*Problem requirements*. Count every line of the data that includes "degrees". State only the number.

START Data block

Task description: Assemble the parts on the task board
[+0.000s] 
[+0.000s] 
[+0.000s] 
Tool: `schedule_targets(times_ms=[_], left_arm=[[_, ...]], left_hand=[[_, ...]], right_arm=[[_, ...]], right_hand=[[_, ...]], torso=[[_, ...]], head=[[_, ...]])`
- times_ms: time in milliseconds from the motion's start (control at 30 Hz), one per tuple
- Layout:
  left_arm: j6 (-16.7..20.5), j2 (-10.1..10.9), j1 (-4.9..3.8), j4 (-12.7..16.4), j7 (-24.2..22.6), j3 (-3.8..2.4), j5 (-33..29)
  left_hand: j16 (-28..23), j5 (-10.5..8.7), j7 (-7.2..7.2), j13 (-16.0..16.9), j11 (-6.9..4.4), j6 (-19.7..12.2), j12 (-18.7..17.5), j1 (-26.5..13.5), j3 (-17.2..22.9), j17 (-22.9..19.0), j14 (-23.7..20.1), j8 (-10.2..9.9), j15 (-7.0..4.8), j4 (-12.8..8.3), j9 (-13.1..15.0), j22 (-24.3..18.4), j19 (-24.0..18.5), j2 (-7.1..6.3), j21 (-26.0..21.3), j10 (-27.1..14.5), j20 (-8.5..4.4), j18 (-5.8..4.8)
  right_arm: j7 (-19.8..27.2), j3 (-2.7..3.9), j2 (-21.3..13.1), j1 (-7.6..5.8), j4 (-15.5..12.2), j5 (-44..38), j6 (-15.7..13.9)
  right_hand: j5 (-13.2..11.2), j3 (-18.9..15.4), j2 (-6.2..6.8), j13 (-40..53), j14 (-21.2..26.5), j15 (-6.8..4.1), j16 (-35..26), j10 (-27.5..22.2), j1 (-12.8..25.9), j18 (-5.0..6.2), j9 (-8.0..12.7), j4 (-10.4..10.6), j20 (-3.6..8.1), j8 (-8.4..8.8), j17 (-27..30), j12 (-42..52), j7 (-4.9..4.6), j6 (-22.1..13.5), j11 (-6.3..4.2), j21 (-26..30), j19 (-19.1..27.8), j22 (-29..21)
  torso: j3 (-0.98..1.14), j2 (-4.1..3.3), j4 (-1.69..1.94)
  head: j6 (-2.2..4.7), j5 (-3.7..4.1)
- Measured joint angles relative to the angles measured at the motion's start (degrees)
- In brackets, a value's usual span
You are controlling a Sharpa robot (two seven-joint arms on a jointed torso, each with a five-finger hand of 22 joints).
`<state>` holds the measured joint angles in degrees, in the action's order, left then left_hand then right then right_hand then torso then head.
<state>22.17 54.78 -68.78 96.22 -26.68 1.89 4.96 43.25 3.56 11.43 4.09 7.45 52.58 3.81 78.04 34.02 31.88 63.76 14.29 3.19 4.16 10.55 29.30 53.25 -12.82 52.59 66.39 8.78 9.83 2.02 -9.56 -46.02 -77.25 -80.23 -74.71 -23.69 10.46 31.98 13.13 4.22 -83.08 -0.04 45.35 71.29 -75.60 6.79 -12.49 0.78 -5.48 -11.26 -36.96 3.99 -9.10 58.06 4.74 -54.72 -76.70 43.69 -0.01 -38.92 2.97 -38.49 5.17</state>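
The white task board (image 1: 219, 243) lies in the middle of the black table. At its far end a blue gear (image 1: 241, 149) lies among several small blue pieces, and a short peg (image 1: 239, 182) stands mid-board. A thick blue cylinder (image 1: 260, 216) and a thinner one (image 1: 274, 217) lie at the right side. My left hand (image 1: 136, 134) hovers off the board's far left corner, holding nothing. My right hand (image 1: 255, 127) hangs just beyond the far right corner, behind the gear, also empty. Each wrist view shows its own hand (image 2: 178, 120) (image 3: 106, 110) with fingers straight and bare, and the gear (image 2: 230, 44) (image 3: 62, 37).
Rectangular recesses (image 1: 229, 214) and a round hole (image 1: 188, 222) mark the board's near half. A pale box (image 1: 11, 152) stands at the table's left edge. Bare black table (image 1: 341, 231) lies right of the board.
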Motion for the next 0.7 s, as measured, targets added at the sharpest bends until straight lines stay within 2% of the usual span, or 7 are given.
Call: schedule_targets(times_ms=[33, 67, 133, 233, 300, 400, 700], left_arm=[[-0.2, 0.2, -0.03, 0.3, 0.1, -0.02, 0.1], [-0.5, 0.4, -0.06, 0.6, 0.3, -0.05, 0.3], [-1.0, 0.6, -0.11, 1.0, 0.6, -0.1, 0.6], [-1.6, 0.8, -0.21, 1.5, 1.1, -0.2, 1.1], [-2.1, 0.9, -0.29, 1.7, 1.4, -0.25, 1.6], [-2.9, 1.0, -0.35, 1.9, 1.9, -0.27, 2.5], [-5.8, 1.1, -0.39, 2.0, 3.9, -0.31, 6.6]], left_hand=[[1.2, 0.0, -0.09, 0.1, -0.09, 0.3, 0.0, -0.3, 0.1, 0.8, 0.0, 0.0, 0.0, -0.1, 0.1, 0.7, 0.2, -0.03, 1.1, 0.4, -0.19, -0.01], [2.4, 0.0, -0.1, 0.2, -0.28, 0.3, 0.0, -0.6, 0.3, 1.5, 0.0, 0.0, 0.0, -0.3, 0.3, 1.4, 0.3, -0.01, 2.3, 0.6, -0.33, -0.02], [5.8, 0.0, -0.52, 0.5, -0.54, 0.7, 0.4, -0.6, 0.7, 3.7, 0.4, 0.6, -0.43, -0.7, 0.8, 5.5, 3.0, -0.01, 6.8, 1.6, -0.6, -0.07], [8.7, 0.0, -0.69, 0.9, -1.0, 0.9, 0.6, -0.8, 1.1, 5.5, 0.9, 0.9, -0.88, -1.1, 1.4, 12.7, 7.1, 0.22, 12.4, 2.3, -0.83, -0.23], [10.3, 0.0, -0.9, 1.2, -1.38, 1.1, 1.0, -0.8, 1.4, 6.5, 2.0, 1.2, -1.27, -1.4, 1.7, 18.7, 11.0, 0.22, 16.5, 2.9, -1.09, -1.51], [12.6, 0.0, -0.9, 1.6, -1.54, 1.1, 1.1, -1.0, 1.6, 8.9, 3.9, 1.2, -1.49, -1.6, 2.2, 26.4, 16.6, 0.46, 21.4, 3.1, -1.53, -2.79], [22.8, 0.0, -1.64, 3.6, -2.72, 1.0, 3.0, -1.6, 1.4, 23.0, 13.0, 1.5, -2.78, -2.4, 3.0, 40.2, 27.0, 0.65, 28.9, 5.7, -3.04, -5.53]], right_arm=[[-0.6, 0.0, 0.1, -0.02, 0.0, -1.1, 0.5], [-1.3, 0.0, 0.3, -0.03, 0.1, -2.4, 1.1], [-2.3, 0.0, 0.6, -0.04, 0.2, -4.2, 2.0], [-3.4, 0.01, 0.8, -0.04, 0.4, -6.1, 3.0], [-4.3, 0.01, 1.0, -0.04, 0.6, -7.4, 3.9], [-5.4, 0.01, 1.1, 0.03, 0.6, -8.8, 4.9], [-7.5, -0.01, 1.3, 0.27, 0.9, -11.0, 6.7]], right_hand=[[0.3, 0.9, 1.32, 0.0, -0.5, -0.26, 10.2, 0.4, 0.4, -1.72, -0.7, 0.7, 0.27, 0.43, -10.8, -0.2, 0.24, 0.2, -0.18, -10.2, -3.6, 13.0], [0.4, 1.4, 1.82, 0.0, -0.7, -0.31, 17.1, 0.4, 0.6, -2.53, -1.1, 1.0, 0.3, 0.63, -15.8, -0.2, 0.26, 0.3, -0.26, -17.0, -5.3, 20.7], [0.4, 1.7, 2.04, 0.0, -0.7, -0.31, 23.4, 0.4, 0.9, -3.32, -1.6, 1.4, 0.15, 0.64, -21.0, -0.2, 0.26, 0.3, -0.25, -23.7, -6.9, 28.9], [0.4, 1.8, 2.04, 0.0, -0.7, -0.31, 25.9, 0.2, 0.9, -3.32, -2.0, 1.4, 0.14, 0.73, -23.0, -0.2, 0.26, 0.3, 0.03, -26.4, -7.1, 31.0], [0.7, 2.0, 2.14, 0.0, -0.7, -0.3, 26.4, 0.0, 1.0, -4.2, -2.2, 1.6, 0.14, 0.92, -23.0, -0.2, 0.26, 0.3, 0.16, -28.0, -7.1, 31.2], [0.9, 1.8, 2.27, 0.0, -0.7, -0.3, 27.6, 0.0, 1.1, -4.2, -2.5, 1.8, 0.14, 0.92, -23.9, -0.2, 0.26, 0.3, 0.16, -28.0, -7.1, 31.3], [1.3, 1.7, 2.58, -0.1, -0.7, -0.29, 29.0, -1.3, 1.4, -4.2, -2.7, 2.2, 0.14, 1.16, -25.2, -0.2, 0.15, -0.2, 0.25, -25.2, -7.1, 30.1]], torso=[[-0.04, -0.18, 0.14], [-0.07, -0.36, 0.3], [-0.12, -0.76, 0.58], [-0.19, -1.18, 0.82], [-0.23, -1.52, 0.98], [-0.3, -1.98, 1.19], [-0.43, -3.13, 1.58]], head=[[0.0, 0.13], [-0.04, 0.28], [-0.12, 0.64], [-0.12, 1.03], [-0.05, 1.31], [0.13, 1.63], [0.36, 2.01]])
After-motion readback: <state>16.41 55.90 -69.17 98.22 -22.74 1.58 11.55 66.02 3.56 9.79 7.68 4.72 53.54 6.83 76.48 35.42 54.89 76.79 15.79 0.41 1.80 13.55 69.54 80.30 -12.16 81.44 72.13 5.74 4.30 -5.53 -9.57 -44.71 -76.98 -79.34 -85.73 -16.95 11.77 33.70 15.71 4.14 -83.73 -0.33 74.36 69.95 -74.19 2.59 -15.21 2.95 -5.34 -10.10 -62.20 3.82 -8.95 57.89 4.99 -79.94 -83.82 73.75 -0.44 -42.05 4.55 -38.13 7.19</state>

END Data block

*Solution to this exercise*. 2